◆ Exercise instructions
Find each line of the material below in which the word "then" occurs, and return it.

◆ Data below
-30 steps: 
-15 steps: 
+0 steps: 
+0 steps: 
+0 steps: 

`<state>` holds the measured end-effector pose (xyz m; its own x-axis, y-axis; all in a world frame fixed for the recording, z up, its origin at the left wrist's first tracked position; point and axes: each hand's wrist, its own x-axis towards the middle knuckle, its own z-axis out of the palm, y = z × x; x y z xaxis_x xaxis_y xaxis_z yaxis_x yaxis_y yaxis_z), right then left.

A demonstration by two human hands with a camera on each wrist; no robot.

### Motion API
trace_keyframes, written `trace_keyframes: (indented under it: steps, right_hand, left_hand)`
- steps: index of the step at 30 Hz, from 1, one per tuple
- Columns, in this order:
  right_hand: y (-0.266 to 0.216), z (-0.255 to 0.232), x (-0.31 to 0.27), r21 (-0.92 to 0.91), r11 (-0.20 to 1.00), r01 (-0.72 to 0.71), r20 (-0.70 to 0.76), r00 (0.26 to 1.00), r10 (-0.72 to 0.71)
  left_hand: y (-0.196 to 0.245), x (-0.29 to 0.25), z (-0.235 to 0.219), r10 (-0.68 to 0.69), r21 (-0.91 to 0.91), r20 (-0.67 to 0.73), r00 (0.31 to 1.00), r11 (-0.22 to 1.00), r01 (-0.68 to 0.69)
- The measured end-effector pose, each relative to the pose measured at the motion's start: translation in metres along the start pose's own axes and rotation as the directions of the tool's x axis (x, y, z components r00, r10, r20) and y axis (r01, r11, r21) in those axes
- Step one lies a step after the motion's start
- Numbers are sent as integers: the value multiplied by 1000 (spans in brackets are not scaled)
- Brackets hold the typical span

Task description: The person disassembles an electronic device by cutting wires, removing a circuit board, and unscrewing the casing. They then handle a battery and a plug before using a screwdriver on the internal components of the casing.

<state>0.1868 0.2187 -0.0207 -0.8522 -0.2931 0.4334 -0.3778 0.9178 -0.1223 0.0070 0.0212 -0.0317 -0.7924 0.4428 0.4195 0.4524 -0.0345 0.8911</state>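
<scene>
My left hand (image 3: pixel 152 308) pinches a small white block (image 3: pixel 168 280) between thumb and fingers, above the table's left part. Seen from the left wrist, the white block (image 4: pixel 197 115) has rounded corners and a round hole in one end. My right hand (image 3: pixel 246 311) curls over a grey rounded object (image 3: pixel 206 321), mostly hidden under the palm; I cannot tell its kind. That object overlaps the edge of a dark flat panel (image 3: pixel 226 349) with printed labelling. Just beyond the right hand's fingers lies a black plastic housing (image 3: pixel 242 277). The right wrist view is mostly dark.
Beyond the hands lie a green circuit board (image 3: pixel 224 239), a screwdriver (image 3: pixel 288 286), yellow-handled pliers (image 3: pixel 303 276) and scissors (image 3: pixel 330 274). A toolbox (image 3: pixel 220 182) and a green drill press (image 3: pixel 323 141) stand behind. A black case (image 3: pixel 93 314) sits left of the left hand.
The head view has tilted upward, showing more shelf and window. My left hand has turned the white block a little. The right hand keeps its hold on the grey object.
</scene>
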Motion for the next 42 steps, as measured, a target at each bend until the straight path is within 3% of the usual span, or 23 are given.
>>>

◆ Answer below
`<state>` holds the measured end-effector pose (xyz m; its own x-axis, y-axis; all in a world frame fixed for the recording, z up, its origin at the left wrist's first tracked position; point and axes: each hand's wrist, its own x-axis towards the middle knuckle, its own z-axis out of the palm, y = z × x; x y z xaxis_x xaxis_y xaxis_z yaxis_x yaxis_y yaxis_z), right then left.
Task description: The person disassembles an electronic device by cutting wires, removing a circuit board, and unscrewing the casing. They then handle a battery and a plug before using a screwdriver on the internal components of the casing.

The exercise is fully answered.